Another shift this brings is who can take part in the analysis. For product managers, designers, or other stakeholders, transcripts can be intimidating. They may not know the right keywords to search or the team’s tagging system. Asking in plain language changes that.
Imagine a designer preparing for a sprint review who wants to revisit what participants said about a prototype interaction. Instead of waiting for the researcher to pull a clip, they can ask: “What did people say about the new checkout flow?” and see the relevant quotes right away. Or a product manager planning a roadmap discussion who wonders: “What features did participants request most often?” They can ask the question themselves and come to the meeting armed with evidence.
For researchers, this doesn’t mean losing control.

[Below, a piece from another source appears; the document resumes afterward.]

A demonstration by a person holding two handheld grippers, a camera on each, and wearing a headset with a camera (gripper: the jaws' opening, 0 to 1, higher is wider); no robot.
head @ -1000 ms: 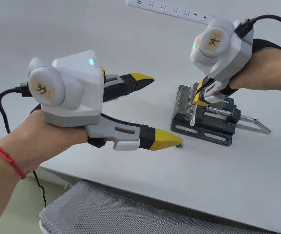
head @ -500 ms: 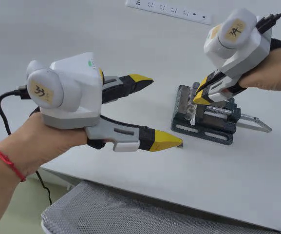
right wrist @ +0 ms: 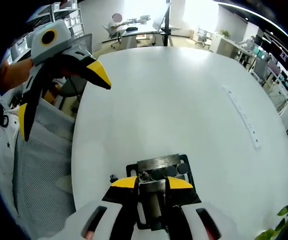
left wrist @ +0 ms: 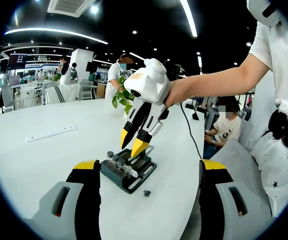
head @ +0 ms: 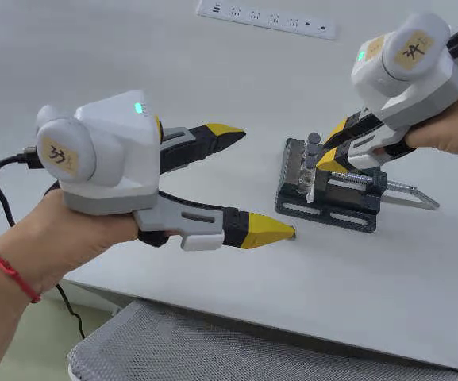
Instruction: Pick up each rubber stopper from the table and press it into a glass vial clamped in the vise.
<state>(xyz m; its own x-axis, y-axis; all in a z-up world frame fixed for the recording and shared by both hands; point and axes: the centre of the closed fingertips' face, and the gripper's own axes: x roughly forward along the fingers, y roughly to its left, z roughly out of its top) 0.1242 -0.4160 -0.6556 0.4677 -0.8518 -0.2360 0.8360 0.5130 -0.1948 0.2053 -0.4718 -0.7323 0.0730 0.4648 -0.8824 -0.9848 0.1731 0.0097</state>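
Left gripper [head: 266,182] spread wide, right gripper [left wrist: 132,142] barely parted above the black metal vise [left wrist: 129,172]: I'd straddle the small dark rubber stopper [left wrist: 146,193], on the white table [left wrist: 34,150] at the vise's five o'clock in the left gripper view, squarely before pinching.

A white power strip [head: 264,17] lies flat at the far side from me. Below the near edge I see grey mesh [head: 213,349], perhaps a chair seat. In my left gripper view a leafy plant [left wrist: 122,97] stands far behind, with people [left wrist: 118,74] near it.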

Every answer is tied to real quotes, highlights, and suggested tags — not free-floating summaries. You decide what becomes an insight. But it does mean the rest of the team can engage with the research more directly, which ultimately helps evidence play a bigger role in everyday decisions.
Analysis has always been where research slows down. It’s necessary, it’s valuable, but it’s also repetitive. We built this feature to remove those unnecessary barriers, so analysis mirrors the way researchers already think and opens the door for more people to engage with user data.
Ask your Session doesn’t change what analysis is about — it changes how you get there. Instead of line-by-line tagging before you can even begin, you start with the questions you already have in mind. The system surfaces the evidence, you build structure as you go, and insights emerge faster. Crucially, it doesn’t automate away judgment or interpretation. AI suggests, but you decide.
For researchers, it’s a shortcut that saves time and lets you focus on synthesis. For stakeholders, it’s an approachable way to engage with raw data without needing to know the mechanics behind it. And for everyone, it makes analysis feel closer to the natural flow of research itself: led by curiosity and grounded by evidence.